History of the Peloponnesian War

Thucydides

Thucydides. The history of the Peloponnesian War, Volume 1-2. Dale, Henry, translator. London: Heinemann and Henry G. Bohn, 1851-1852.

Having gone, then, to Sicily with a great host, and being victorious in battle over the Sicanians, they compelled them to remove to the southern and western parts of it, and caused the island to be called Sicily, instead of Sicania, and occupied the best parts of the land; having held them, after they crossed over, nearly three hundred years before any Greeks came into Sicily; and still, even to this day, they retain the central and northern parts of the island.

There were also Phoenicians living [*]( Or, as Poppo explains it, all about the whole island. But the words immediately following are in favour of the other interpretation. Compare ch. 85. 2, καίπερ νησιώτας ὄντας καὶ εὐλήπτους, διότι ἐν χωρίοις ἐπικαίροις εἰσὶ περὶ τὴν πελοπόννησον.) around the whole of Sicily, having occupied promontories on the sea-coast, and the small islands adjacent, for purposes of trading with the Sicels: but after the Greeks sailed to it in great numbers by sea, in addition to those already there, they evacuated the greater part of them, and lived in Motya, Solois, and Panormus, near the Elymi, having united with them, both from confidence in their alliance, and because from that quarter the voyage from Sicily to Carthage is shortest. As regards barbarians, then, so many of them were there that inhabited Sicily, and in such a manner.

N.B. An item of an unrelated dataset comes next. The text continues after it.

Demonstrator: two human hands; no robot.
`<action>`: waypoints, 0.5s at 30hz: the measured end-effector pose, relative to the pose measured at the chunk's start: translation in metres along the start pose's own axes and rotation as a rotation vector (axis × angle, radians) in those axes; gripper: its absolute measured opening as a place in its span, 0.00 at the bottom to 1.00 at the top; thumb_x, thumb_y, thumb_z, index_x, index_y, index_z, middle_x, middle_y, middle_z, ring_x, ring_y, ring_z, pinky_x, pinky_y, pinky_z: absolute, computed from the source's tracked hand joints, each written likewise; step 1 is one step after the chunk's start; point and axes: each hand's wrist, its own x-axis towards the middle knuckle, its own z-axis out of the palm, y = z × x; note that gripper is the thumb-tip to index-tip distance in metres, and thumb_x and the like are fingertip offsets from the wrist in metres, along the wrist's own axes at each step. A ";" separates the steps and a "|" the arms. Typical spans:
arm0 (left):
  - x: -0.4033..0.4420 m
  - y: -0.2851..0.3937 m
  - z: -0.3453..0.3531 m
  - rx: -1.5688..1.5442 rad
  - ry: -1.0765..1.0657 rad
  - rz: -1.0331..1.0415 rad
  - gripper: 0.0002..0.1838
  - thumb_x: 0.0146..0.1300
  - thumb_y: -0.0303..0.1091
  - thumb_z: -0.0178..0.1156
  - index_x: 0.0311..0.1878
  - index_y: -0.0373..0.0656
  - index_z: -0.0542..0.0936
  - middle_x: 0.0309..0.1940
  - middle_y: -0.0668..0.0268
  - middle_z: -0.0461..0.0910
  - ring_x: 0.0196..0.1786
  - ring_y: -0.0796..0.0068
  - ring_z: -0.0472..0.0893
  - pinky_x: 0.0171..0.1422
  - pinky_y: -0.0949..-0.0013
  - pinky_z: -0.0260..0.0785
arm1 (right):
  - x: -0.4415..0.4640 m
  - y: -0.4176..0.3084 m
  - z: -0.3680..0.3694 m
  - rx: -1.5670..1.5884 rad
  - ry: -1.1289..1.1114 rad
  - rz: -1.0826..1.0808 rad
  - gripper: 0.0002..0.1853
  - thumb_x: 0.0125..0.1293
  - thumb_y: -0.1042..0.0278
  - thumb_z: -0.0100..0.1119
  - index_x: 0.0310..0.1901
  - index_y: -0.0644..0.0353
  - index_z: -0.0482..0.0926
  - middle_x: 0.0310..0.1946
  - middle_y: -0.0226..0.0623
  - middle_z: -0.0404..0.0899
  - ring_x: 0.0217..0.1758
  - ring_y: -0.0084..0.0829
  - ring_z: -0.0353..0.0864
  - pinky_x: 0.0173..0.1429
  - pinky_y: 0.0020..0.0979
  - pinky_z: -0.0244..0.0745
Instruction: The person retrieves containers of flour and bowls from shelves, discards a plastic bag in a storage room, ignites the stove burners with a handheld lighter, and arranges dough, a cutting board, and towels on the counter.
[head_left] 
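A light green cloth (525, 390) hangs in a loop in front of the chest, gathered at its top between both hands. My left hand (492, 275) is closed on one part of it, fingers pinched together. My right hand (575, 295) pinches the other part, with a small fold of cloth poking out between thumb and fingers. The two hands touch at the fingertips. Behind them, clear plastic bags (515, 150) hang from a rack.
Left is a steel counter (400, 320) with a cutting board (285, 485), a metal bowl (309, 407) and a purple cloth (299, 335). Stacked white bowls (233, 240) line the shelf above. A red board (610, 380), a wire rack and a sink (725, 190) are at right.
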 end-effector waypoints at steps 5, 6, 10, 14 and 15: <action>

Of the Greeks, on the other hand, some Chalcidians of Euboea first sailed with Thucles as the leader of the colony, and founded Naxos, and built the altar to Apollo [*]( The epithet ἀρχηγέτης, or ἀρχαγέτας as the Dorians wrote the word, was given to Apollo, because the Chalcidian colony had sailed to Sicily by his direction. See Scholiast on Pindar, Pyth. V. 80. —Arnold.) Archegetes, which is now outside the city, and on which when any deputies to the games sail from Sicily, they first sacrifice.

Syracuse was founded the next year by Archias, of the family of Hercules at Corinth, after he had first expelled the Sicels from the island; on which, being no longer surrounded with water, the inner city now stands; and at a later period the outer one also was enclosed within the wall, and became populous.

Moreover, Thucles and the Chalcidians from Naxos set out in the fifth year after the founding of Syracuse, and having expelled the Sicels by arms, re—settled Leontini, and after it Catana, the Catanians themselves having chosen Evarchus as their founder.

At the same time Lamis arrived in Sicily with a colony from Megara, and after settling in a place beyond the river Pantacyas, Trotilus by name, and subsequently removing thence, and uniting for a short time with the Chalcidians at Leontini, and being driven out by them, he founded Thapsus, and then he himself died; while the rest, being expelled from Thapsus, effected a settlement at Megara, called the Hyblaean, Hyblo, a Sicel king, having given up the place to them and led them in.

After inhabiting it two hundred and forty—five years, they were expelled from the city and country by Gelo, tyrant of Syracuse. Before their expulsion, however, a hundred years after their settlement, they founded Seliaus, having sent Pamillus for the purpose, who came from Megara, their mother—city, and joined them in founding it.

Gela, again, was founded by Antiphemus from Rhodes, and Entimus from Crete, who led a common colony, in the forty-fifth year after the founding of Syracuse. The name of the city was taken from the river Gelas, but the spot where

the city,
[properly so called,] now stands, and which was first fortified, is named [*]( So named because Antiphemus and his Rhodian companions had principally come from Lindus in Rhodes. See Herod. VII. 153. 2. —Arnold) Lindii. The institutions established amongst them were Dorian.